PROBLEM DETAILS → Return all lines from the listing below in which "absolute" appears.

EXTRACTED RECORDS →
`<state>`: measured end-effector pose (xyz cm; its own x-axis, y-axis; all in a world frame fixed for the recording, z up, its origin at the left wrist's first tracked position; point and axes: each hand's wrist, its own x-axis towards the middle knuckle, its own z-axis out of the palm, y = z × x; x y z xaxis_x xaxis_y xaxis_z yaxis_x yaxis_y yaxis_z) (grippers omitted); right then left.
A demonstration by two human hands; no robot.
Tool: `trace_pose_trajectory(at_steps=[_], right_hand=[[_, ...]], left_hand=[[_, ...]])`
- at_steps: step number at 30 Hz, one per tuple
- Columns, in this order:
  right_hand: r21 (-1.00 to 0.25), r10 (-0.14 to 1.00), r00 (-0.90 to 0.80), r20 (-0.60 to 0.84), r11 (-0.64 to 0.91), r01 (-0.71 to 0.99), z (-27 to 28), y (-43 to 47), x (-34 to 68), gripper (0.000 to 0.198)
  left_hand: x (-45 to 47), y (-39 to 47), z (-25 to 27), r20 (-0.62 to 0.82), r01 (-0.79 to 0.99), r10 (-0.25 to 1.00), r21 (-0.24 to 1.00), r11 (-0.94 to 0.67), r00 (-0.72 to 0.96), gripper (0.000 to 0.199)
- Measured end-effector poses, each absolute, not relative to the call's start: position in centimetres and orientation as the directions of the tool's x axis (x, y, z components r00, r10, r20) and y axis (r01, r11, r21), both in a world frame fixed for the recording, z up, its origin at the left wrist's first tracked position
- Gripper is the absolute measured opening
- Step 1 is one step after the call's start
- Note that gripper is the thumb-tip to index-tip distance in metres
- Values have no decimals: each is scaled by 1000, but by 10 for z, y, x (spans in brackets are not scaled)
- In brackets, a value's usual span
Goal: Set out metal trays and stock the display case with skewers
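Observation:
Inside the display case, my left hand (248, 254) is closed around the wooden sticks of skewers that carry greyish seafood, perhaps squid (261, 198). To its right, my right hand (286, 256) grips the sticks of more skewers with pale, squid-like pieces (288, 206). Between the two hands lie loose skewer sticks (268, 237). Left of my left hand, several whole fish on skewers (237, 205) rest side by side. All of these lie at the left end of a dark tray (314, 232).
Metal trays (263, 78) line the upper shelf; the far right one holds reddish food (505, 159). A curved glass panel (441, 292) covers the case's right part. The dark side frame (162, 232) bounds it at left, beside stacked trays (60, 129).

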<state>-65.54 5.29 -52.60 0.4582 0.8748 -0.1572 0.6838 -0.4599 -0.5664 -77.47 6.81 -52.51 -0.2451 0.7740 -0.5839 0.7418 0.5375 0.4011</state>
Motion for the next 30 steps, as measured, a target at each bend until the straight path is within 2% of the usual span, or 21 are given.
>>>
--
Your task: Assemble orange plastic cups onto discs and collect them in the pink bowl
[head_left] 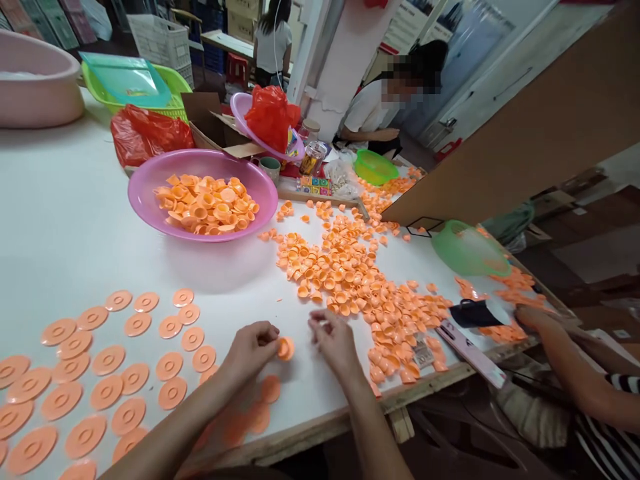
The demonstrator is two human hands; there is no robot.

SOLUTION TO THE EXERCISE →
- Measured end-effector poses, each absolute, not relative to the call's start: position in centimetres and orientation as the directions of the tool's x axis (x, y, z components r00, r10, r20) and y axis (r01, r11, r21), both in a world frame fixed for the recording, z up, its origin at the left wrist's first tracked position
- Gripper is the absolute measured opening

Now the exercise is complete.